Since the cause is not entirely known, there is not much you can do about the problem for plants showing symptoms. If the symptoms are showing up in your field, here are some things to consider to avoid spreading the disease in case the problem is caused by a fungus or Phytophthora:
- Sanitize pruning/harvesting tools regularly, even after pruning asymptomatic plants. This can be done with rubbing alcohol (70% alcohol) or a household disinfectant. Clean the tools of any obvious debris before sanitizing. Wipe off excess disinfectant before using the tool. A 10% bleach solution (1 part household bleach to 9 parts water) is highly affective as well but will damage the tools and is difficult to work with in the field. Having two sets of tools with one soaking in disinfectant while the other one is in use will prevent down time.
- Prune/harvest symptomatic plants last to reduce the chances of spreading the disease to healthy plants.
- Avoid moving soil from affected areas to unaffected areas. Rinse and sanitize digging tools and equipment between locations. Avoid walking in the area of affected plants when soil or foliage is wet.
- If removing plants due to the issue, avoid planting lavender back in the same spot for at least a year or until the cause of the issue is known.
- Improve drainage and create drainage channels that prevent surface water from moving from affected areas into unaffected areas.
- Avoid collecting cuttings from plants exhibiting symptoms.

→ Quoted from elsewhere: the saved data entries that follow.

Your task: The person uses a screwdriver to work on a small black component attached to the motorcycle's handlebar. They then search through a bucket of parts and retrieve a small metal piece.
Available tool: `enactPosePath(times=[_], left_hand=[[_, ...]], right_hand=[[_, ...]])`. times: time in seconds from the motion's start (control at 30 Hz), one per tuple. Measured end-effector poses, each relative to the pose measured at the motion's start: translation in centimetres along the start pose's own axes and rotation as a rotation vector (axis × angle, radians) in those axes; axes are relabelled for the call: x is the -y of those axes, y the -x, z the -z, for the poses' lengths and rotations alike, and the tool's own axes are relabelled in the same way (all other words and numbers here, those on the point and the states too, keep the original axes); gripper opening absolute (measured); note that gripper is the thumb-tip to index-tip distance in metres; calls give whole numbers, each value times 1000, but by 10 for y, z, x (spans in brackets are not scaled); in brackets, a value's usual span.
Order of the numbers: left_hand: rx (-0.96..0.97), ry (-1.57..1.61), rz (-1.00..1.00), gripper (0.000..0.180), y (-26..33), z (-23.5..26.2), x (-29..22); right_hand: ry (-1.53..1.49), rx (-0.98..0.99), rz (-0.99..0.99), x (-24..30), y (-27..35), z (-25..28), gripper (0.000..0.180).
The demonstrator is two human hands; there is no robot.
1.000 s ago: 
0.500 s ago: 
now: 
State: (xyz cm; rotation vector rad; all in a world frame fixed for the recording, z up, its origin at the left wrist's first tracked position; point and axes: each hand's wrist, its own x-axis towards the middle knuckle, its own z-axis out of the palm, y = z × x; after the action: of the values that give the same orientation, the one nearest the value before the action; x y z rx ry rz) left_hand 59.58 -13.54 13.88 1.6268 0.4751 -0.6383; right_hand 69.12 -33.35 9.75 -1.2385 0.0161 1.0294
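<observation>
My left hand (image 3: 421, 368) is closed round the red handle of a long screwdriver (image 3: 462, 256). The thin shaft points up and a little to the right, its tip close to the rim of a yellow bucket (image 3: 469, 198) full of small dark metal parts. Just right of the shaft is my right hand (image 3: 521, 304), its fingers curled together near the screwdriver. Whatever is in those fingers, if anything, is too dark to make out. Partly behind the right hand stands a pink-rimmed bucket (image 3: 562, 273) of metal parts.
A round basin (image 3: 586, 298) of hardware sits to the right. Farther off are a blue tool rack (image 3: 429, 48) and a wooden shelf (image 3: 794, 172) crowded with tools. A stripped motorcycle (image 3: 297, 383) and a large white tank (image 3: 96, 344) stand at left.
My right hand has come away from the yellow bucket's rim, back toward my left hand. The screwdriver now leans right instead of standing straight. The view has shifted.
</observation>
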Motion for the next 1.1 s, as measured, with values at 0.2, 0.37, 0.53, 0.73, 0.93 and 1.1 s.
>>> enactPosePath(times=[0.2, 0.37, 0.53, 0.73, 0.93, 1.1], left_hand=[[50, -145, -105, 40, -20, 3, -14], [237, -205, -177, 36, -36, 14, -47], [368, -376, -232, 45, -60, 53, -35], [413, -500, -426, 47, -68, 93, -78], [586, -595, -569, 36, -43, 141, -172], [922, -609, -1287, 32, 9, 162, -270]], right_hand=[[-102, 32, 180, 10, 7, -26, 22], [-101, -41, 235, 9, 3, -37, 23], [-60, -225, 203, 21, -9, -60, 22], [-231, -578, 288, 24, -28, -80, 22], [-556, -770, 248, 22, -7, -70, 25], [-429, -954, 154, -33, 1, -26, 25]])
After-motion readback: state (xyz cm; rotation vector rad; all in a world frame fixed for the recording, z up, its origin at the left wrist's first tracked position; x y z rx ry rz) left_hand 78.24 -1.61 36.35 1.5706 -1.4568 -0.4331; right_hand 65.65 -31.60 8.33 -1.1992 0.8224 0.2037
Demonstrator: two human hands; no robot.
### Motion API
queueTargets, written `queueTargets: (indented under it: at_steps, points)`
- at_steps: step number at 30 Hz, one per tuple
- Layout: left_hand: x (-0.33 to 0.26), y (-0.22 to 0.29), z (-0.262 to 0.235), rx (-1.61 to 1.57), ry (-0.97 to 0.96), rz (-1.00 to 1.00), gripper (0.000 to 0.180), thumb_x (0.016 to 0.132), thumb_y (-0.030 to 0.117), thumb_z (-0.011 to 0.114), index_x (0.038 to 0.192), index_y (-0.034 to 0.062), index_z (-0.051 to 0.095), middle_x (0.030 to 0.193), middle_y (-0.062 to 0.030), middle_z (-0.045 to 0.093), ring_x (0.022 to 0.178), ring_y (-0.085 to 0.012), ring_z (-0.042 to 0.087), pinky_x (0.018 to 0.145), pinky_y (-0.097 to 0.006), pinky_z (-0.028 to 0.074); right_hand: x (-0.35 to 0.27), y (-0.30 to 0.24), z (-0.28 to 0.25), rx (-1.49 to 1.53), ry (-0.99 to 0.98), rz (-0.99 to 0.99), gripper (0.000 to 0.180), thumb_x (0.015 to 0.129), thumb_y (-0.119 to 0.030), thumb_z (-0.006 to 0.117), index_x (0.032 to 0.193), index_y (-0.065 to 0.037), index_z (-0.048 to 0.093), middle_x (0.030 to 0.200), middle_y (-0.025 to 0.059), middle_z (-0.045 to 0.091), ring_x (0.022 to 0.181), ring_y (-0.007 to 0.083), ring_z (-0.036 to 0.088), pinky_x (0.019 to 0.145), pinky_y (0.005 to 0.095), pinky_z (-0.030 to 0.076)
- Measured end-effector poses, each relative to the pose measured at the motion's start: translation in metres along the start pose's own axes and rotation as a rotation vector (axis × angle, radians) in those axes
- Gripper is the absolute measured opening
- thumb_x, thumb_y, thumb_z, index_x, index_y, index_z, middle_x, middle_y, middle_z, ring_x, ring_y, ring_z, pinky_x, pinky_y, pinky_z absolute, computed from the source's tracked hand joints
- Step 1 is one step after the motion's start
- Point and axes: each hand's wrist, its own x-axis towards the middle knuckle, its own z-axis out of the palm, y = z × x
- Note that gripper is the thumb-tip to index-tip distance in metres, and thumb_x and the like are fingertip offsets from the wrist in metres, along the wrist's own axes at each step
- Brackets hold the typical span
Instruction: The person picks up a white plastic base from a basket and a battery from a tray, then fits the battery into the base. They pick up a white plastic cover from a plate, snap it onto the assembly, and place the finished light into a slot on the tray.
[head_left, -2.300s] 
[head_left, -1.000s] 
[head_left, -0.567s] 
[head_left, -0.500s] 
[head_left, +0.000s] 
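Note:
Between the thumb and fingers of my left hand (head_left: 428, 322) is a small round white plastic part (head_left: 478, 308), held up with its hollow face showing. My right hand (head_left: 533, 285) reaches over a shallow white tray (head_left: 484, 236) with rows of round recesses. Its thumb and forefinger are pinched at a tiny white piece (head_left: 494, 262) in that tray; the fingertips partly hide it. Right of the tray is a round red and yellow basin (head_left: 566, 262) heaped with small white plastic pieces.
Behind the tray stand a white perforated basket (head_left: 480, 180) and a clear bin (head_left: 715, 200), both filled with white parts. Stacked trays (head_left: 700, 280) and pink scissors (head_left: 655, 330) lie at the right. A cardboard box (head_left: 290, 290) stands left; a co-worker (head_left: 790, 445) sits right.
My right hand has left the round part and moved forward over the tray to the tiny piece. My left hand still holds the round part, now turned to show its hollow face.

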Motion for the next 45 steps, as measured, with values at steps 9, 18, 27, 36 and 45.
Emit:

Angustifolia cultivars are mostly past peak this week while lavandins are near peak. This the best time for harvesting for essential oil extraction. Oil quality will only slowly degrade after this time, while oil yield will remain steady as long as buds remain on the plants. Some cultivars are prone to shedding their buds after bloom (e.g. Melissa Lilac) and this will significantly decease oil yield. Excess and prolonged rainfall can also result in the development of mould on the buds and this will reduce oil quality. Most agri-tourism operations wait until after bloom to harvest for oil, and in most years oil yield and quality are still good.
This is a good time to fertilize lavender with nitrogen. The plants will be focusing on vegetative growth for the remainder of the summer, and nitrogen is a key nutrient for leaf growth due to its presence in chlorophyll. With the recent heavy rains, nitrogen already applied earlier in the year may have leached out of the root system.
Noticing red inch worms crawling all over the flowers? These are quite common and appear to feed on nectar and/or pollen within the flower. They do not appear to damage the flower itself.
Japanese beetles are also commonly seen on flower heads. If you watch them closely, they appear to chew through the sides of flowers to get at the nectar within. They generally do not cause enough damage to warrant a control measure.